3.3 MANOVA-based sub-network significance testing

Gene networks have been used in the area of gene function inference and gene–gene interaction/regulation studies (Jordan et al., 2004; Stuart et al., 2003). Allocco et al. have demonstrated that two genes are more likely to share a common transcriptional regulator if they are strongly co-expressed (Allocco et al., 2004). Since our sub-networks are composed of co-expressed genes, these sub-networks may be treated as a special transcriptional ontology where each sub-network is specifically under the control of one or a combination of transcription factors. For any individual microarray study, if the significantly affected sub-networks can be identified analytically, it will greatly improve our understanding of the underlying biological mechanism.

Naturally, sub-networks can be treated as gene sets that can be fed into gene set analysis tools. To this date several gene set significance testing approaches have been developed including GO Term Finder, GSEA, PAGE and Hotelling's T-square test (Boyle et al., 2004; Kim and Volsky, 2005; Lu et al., 2005; Subramanian et al., 2005). Here, we explored the use of a new, MANOVA (multivariate analysis of variance) based approach for network/pathway analysis.

MANOVA is an extension of ANOVA (analysis of variance) to cover cases where there is more than one dependent variables. It is often used when a set of correlated dependent variables are present whereas a single, overall statistical test is desired. Hotelling's T-square test is a special case of MANOVA to deal with data of two groups. MANOVA enjoys the same advantages as Hotelling's T-square test (see Introduction section), but it can be applied to a wider range of experimental designs since MANOVA can deal with data of any group number. Naturally, we can treat each probe as a dependent variable, and then derive a single statistic based on MANOVA for the sub-network as a unit. This approach is well-suited for our purposes because the sub-networks are consisted of co-expressed probes and MANOVA are especially designed to deal with correlated dependent variables.

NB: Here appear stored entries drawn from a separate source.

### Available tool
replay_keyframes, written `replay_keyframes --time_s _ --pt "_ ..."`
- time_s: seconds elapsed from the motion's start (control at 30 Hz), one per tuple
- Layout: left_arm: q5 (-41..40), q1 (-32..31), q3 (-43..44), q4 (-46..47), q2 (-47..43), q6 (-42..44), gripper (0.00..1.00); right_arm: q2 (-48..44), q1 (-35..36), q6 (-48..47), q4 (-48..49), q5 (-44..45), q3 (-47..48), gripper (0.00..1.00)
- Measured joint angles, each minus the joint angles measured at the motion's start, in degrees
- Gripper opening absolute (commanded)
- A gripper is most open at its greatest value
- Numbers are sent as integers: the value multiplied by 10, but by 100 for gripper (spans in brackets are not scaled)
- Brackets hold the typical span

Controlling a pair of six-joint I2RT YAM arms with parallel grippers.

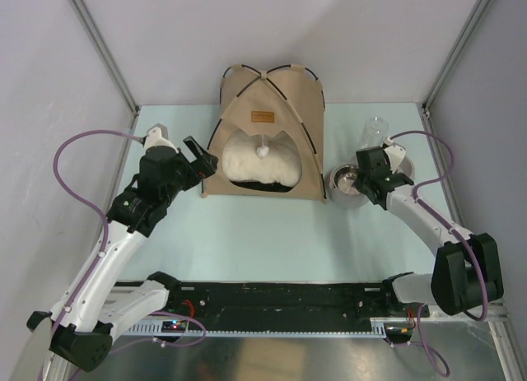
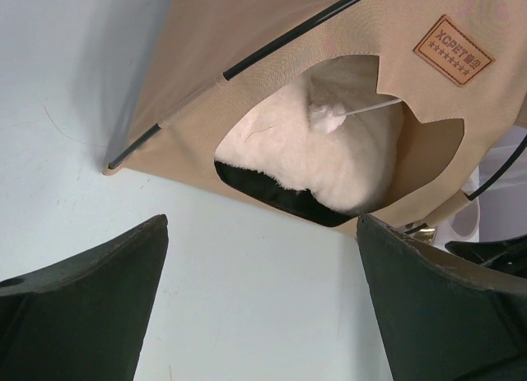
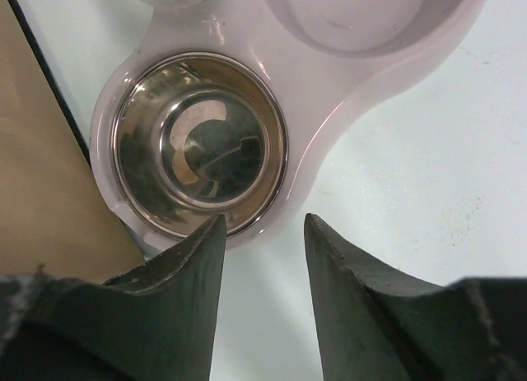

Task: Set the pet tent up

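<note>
Right gripper (image 3: 263,226) agape — pale-blue table (image 1: 247,241), grey walls (image 1: 165,35).

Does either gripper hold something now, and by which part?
Nothing is held. The left gripper stands open near the pet tent; the right gripper is open near the steel bowl.

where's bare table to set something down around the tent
The widest bare patch of table runs from the front of the pet tent down to the black rail. Crowded: the tent's right side, where the feeder sits close beside it, the right fingers at its rim.
</note>
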Motion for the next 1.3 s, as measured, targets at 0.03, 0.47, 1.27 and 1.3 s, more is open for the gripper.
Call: replay_keyframes --time_s 0.03,0.47,1.27,1.3 --pt "0 0 0 0 0 0 100 -5 1 0 -3 0 0 49" --pt "0 0 0 0 0 0 100 -4 83 12 -37 -7 0 54" --pt "0 6 0 0 0 -8 100 111 52 5 35 -64 -12 54" --pt "1 6 0 0 0 -9 100 113 43 2 41 -64 -12 54"
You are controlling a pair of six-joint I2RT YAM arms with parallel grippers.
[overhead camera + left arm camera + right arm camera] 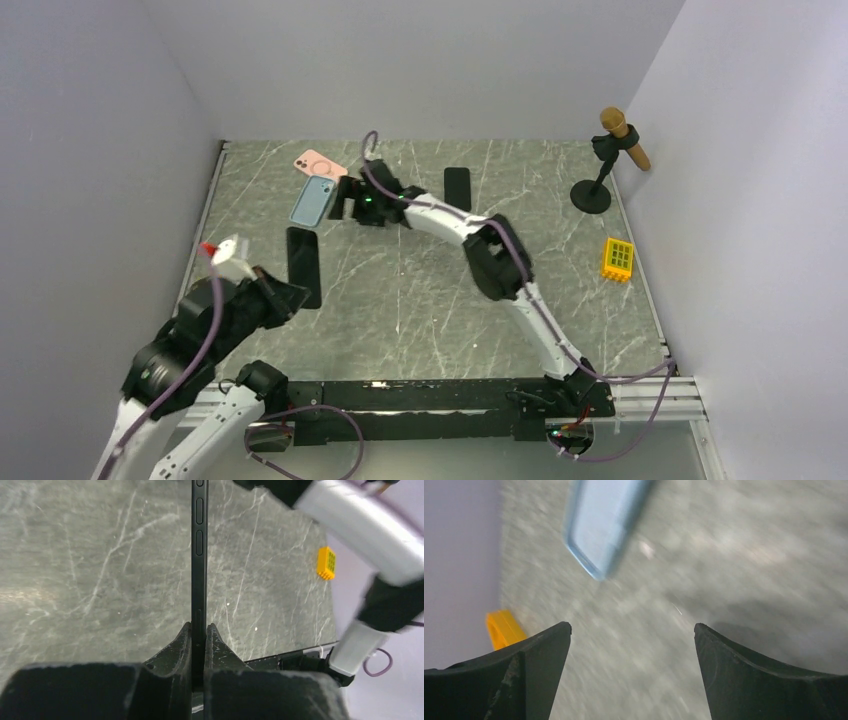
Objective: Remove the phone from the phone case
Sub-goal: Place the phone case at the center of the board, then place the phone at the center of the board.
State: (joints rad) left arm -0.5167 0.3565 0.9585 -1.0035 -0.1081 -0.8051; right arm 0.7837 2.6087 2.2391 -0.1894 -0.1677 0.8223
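Note:
My left gripper (199, 627) is shut on the near end of a black phone (199, 555), seen edge-on with its side buttons showing. From above, the phone (303, 266) sticks out from the left gripper (297, 296) over the left part of the table. A light-blue phone case (314, 201) lies at the back left, apart from the phone. My right gripper (345, 203) is just to the case's right. In the right wrist view the right gripper (633, 627) stands wide open with nothing between its fingers, and the blurred case (601, 525) is ahead of it.
A pink case (319, 164) lies behind the blue one. A second black phone (457, 188) lies at the back centre. A yellow block (619, 259) and a microphone on a stand (610, 160) are at the right. Walls enclose the table.

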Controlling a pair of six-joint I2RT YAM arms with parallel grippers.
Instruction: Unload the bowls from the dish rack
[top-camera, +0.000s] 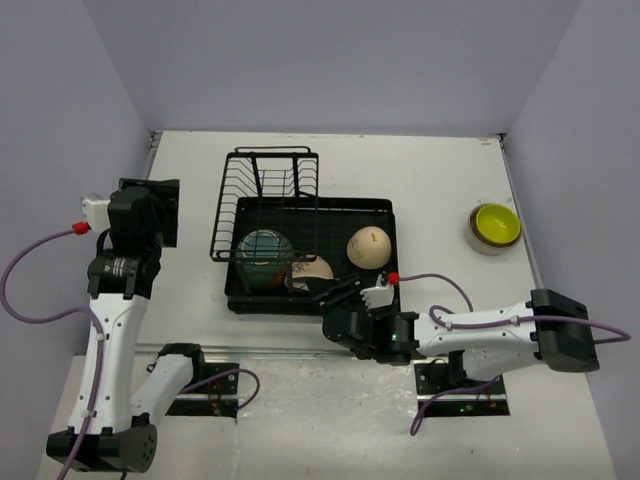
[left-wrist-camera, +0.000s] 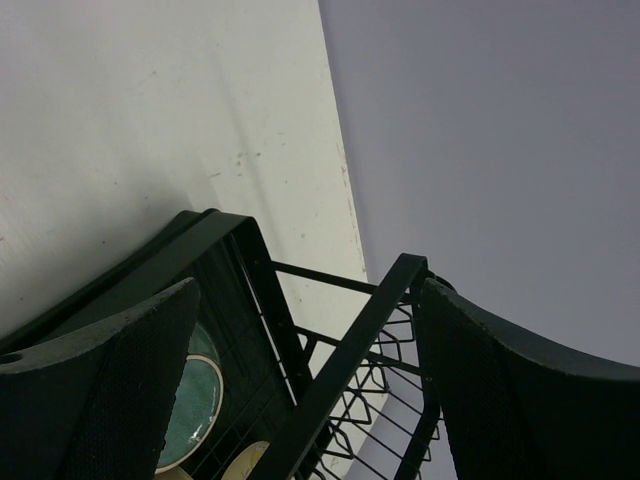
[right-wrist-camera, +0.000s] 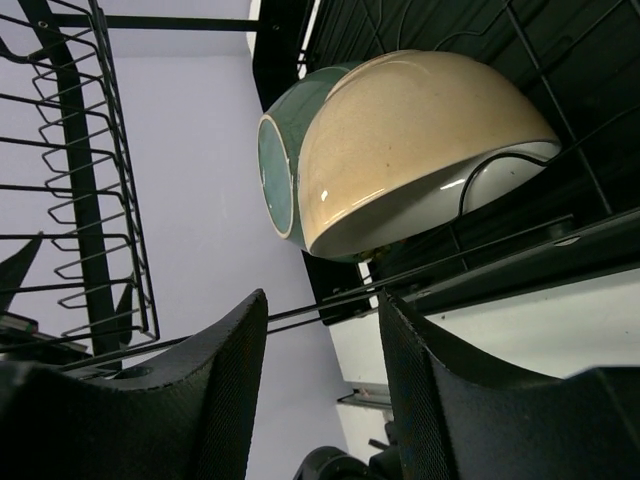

We tested our MANOVA model using two published datasets. The first one is the study of HIV protease inhibitors including antazanavir, nelfinavir and ritonavir (Parker et al., 2005). It is well known that patients taking protease inhibitor drugs to treat HIV-AIDS often develop a lipodystrophy-like syndrome such as hyperlipidermia, peripheral lipoatrophy and central fat accumulation (Calza et al., 2004). Parker et al. (Parker et al., 2005), used Affymetrix chip technology to survey gene expression changes after drug treatment. Their analysis indicated that protease inhibitors could induce gene expression changes indicative of dysregulation of lipid metabolism, endoplasmic reticulum (ER) stress and metabolic disturbance. This result is consistent with the clinical observations and provides evidence for a molecular mechanism for the pathophysiology of protease inhibitor-induced lipodystrophy.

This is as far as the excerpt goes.